How are you gauging the 'slowness'? In comparison to . . .?
Unfortunately - you seem to be running a fairly OLD system (if it has Windows XP on it) and without more details (make & model of the system, amount of system memory, etc.) it will be a shot in the dark to troubleshoot your issue, if it is not just a perception based off other systems that are newer/faster/supported.
Your system not using much CPU just means you are doing nothing that needs to use much CPU power. You cannot *make it faster* by using more CPU power - because if you aren't doing anything to use it in the first place - adding things to use the CPU would make little to no difference (might even make things slower.) The CPU power is there *if* you stat doing something that needs it (obviously) - but it is not your slowness issue nor can it be used to remedy it.
Given the age of the system (based off it having Windows XP), it likely has a slower hard drive, slower memory, less video card power and such than most modern systems. When compared to them running similar software - it *will* be slow.
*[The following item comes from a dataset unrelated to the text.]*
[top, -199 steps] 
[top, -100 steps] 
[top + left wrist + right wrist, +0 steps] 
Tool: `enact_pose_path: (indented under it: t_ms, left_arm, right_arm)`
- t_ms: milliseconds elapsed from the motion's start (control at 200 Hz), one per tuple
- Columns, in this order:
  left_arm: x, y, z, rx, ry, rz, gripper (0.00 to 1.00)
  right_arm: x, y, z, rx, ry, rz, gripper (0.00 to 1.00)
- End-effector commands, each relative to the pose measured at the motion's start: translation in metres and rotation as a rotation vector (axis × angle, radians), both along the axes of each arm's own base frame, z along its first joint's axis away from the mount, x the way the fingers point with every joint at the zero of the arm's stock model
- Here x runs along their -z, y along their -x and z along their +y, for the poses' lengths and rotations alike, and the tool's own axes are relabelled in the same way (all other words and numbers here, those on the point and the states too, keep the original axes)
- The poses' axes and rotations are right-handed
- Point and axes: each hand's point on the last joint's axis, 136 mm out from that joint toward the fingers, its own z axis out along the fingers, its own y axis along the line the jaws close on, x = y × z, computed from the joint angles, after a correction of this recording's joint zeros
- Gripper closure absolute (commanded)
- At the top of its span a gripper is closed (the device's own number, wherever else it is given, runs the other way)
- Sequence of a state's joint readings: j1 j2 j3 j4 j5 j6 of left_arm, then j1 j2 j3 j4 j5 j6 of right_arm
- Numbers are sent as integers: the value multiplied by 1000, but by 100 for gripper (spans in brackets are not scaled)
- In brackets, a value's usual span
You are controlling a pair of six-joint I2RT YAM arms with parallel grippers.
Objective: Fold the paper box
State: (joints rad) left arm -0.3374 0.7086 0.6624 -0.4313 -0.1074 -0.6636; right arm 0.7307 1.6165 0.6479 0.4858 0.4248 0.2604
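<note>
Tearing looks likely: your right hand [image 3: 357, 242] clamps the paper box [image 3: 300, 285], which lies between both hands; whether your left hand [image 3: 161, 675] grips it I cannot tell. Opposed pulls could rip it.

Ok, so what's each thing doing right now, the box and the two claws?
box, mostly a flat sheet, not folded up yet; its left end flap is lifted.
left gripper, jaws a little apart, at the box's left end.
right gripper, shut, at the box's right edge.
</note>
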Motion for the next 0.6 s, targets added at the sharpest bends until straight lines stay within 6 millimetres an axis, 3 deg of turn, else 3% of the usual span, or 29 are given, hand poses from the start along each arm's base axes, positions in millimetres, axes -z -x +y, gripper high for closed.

Also - I have found in the years of doing this - most people's perception of their computer speed is not a true measure of the actual speed. Over time applications and such that the user wants to use have been upgraded and - for the most part - gotten larger and consume more memory and hard drive space and may even require more processor power to run as the upgrades occur. This contributes greatly to the feeling of a sluggish computer.
So . . .
What is the make & model of the computer in question?
How much system memory does it have?